• _EXERCISE OBJECTIVE_: Quote exactly, and only, the lines of the material below from the line with "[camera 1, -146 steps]" through the line with "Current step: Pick".

• _EXTRACTED RECORDS_:
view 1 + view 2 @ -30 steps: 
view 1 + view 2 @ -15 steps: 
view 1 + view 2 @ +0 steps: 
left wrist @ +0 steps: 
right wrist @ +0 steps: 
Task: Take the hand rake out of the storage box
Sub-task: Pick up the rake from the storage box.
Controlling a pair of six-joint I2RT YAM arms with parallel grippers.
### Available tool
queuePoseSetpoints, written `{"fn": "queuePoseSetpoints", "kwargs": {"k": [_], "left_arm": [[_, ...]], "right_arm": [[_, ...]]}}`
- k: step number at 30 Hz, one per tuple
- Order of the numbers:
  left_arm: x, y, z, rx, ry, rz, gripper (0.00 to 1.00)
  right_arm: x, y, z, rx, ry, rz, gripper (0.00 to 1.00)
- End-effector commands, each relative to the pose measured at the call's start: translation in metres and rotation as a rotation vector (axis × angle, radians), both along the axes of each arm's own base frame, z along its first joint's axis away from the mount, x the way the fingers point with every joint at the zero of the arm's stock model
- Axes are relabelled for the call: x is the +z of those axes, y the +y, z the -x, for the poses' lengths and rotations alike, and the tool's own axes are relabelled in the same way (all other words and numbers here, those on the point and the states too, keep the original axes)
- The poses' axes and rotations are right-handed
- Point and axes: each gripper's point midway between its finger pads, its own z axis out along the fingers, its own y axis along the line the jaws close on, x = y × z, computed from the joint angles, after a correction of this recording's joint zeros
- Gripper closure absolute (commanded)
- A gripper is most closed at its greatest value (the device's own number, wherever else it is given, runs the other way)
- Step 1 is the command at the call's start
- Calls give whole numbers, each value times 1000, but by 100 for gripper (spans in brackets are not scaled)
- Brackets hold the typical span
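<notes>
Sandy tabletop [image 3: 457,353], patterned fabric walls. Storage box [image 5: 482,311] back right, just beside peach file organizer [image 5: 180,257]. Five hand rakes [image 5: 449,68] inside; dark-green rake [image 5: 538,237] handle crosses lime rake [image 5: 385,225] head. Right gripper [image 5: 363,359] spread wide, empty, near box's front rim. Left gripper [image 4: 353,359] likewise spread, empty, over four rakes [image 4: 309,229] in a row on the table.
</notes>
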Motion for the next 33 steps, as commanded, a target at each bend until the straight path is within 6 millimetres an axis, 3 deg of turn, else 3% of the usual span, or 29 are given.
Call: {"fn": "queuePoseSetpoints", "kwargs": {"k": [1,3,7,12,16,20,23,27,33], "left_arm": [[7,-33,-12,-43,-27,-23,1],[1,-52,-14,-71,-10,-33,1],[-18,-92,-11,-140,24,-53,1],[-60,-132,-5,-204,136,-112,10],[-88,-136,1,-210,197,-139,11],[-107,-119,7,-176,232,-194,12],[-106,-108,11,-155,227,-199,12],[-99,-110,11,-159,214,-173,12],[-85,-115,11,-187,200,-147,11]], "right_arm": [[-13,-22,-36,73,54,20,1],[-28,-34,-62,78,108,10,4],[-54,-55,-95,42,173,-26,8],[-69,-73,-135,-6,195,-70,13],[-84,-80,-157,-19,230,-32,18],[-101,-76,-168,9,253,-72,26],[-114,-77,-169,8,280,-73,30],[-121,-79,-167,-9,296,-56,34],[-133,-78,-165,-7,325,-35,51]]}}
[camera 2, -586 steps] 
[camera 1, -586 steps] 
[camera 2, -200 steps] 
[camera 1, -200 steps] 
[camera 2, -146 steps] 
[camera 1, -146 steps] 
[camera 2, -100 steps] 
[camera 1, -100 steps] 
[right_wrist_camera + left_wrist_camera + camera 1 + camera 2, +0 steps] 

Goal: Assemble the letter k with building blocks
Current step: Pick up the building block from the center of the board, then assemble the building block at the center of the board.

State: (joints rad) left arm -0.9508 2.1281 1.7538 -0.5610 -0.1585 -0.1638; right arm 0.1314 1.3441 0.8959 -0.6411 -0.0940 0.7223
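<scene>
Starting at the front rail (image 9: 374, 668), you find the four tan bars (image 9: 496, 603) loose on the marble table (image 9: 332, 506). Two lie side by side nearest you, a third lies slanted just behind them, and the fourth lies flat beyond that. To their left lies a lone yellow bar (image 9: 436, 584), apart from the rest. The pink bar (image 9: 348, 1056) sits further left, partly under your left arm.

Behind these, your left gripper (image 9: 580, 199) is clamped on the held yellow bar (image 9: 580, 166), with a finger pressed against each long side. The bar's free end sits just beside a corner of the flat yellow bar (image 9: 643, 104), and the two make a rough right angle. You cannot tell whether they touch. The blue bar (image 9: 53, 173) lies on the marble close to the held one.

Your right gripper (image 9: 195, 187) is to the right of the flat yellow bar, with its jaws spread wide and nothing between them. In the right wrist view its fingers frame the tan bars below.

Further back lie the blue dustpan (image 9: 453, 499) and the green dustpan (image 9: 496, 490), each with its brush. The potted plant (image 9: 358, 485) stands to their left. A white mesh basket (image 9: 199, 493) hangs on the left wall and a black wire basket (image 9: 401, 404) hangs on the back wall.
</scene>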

• _SOLUTION TO THIS EXERCISE_:
[camera 1, -146 steps] 
[camera 2, -100 steps] 
[camera 1, -100 steps] 
[right_wrist_camera + left_wrist_camera + camera 1 + camera 2, +0 steps] 

Goal: Assemble the letter k with building blocks
Current step: Pick up the building block from the center of the board, then assemble the building block at the center of the board.

No further output is expected here.